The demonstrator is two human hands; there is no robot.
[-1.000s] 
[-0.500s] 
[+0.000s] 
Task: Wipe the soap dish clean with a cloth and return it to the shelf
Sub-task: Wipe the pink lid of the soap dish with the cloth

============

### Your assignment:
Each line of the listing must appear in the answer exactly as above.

### Response:
The demonstrator is two human hands; there is no robot.
[-1.000s] 
[-0.500s] 
[+0.000s] 
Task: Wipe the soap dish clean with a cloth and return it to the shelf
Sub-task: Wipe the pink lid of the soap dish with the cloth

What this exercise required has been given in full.